====== Supplied information

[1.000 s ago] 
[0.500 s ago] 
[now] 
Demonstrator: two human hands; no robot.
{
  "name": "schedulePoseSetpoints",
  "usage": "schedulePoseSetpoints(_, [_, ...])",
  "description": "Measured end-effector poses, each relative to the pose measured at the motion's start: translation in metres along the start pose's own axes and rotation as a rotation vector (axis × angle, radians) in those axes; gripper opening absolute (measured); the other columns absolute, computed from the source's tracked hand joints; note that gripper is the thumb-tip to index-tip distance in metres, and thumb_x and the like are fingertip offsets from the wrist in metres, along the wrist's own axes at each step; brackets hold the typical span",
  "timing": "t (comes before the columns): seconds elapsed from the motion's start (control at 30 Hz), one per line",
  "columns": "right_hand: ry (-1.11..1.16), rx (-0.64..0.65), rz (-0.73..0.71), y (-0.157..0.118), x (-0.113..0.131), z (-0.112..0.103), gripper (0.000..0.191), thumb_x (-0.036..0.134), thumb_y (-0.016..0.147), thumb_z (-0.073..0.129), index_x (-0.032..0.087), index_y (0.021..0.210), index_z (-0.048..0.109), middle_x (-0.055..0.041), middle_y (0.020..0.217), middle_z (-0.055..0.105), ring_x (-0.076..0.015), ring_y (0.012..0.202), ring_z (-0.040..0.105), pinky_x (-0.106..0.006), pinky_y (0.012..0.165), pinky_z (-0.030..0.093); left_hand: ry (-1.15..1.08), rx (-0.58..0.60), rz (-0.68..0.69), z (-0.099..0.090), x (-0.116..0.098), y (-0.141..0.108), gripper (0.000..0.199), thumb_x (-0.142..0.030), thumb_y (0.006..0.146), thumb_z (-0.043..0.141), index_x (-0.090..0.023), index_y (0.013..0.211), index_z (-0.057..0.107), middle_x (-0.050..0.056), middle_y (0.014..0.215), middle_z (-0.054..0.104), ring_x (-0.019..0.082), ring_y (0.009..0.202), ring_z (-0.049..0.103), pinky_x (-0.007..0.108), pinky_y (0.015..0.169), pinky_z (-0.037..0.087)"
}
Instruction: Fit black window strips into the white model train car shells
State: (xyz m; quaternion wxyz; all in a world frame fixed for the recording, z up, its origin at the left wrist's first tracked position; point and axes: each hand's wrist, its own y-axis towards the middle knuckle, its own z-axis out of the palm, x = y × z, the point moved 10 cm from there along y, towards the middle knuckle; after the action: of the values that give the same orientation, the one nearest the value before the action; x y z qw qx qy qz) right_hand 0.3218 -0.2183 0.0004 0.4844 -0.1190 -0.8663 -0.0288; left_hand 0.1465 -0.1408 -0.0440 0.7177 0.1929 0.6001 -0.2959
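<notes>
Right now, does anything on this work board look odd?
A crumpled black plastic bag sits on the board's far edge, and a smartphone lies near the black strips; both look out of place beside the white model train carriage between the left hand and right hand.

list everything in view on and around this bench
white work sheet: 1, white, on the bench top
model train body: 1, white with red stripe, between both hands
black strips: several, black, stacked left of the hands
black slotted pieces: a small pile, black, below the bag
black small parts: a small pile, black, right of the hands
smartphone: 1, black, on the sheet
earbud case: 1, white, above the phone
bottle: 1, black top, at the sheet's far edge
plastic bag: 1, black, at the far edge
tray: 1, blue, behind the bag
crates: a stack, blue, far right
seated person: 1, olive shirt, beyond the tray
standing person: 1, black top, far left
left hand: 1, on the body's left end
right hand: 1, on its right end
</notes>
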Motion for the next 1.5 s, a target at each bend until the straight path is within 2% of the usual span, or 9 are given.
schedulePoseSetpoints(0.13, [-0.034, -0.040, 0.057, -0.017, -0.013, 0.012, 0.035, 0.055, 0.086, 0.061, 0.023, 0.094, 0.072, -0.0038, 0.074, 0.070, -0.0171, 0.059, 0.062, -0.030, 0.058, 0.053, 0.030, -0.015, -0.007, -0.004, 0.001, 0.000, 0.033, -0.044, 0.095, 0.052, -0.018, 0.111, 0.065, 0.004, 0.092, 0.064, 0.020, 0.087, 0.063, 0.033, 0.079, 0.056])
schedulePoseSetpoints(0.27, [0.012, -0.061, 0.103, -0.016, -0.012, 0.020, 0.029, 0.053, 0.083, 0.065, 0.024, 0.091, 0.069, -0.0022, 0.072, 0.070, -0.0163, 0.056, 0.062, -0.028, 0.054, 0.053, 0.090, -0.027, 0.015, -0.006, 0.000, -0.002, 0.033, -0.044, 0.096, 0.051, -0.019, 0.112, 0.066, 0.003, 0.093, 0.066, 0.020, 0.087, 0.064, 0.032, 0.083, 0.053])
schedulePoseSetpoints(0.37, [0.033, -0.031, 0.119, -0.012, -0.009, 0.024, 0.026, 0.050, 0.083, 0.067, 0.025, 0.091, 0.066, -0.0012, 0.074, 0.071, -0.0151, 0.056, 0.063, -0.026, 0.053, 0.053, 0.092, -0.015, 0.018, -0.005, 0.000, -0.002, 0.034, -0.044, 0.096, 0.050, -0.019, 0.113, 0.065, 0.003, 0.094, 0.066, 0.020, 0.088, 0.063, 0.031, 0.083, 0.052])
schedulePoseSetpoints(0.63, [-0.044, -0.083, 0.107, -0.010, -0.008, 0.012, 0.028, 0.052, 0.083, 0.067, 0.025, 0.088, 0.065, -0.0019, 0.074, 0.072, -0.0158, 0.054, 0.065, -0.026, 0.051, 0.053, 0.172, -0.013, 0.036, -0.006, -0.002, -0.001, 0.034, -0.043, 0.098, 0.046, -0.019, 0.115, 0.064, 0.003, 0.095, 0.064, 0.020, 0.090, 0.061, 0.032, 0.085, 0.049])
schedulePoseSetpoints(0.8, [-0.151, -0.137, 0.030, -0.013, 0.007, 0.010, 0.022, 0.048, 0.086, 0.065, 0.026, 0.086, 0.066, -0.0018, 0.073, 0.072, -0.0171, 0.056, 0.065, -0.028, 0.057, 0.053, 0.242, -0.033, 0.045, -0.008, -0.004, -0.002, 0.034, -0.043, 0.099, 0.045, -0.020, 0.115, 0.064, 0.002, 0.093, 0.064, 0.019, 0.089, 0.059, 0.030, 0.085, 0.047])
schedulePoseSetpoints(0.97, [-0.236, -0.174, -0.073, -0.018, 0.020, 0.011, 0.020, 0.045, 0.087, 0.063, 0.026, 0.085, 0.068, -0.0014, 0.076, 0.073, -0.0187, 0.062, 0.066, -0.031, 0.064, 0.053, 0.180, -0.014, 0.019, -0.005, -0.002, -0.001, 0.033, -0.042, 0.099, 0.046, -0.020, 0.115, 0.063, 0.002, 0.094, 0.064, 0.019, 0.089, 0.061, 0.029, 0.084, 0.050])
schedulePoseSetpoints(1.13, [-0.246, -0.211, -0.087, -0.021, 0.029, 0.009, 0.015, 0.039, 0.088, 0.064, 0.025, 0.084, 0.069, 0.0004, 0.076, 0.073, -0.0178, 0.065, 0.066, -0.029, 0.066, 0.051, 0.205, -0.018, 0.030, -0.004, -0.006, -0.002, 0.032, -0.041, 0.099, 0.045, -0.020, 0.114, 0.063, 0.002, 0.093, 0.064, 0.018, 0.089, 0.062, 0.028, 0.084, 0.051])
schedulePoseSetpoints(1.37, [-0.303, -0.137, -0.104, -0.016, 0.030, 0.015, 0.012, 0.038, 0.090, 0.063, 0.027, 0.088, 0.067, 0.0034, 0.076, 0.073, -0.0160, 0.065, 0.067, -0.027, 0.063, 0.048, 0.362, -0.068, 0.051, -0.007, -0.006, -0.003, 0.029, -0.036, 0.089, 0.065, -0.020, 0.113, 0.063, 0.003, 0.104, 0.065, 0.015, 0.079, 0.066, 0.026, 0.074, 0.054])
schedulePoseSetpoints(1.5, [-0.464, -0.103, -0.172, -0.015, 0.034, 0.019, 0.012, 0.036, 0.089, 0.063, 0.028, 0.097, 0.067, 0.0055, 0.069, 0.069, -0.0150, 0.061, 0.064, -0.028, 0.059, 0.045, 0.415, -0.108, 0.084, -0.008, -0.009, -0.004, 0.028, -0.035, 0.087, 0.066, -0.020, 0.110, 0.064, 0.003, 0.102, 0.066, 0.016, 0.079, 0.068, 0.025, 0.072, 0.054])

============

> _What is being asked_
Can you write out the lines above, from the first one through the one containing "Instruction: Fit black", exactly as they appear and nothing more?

> _Task output_
[1.000 s ago] 
[0.500 s ago] 
[now] 
Demonstrator: two human hands; no robot.
{
  "name": "schedulePoseSetpoints",
  "usage": "schedulePoseSetpoints(_, [_, ...])",
  "description": "Measured end-effector poses, each relative to the pose measured at the motion's start: translation in metres along the start pose's own axes and rotation as a rotation vector (axis × angle, radians) in those axes; gripper opening absolute (measured); the other columns absolute, computed from the source's tracked hand joints; note that gripper is the thumb-tip to index-tip distance in metres, and thumb_x and the like are fingertip offsets from the wrist in metres, along the wrist's own axes at each step; brackets hold the typical span",
  "timing": "t (comes before the columns): seconds elapsed from the motion's start (control at 30 Hz), one per line",
  "columns": "right_hand: ry (-1.11..1.16), rx (-0.64..0.65), rz (-0.73..0.71), y (-0.157..0.118), x (-0.113..0.131), z (-0.112..0.103), gripper (0.000..0.191), thumb_x (-0.036..0.134), thumb_y (-0.016..0.147), thumb_z (-0.073..0.129), index_x (-0.032..0.087), index_y (0.021..0.210), index_z (-0.048..0.109), middle_x (-0.055..0.041), middle_y (0.020..0.217), middle_z (-0.055..0.105), ring_x (-0.076..0.015), ring_y (0.012..0.202), ring_z (-0.040..0.105), pinky_x (-0.106..0.006), pinky_y (0.012..0.165), pinky_z (-0.030..0.093); left_hand: ry (-1.15..1.08), rx (-0.58..0.60), rz (-0.68..0.69), z (-0.099..0.090), x (-0.116..0.098), y (-0.141..0.108), gripper (0.000..0.199), thumb_x (-0.142..0.030), thumb_y (0.006..0.146), thumb_z (-0.043..0.141), index_x (-0.090..0.023), index_y (0.013..0.211), index_z (-0.057..0.107), middle_x (-0.050..0.056), middle_y (0.014..0.215), middle_z (-0.054..0.104), ring_x (-0.019..0.082), ring_y (0.009..0.202), ring_z (-0.049..0.103), pinky_x (-0.007..0.108), pinky_y (0.015..0.169), pinky_z (-0.037..0.087)"
}
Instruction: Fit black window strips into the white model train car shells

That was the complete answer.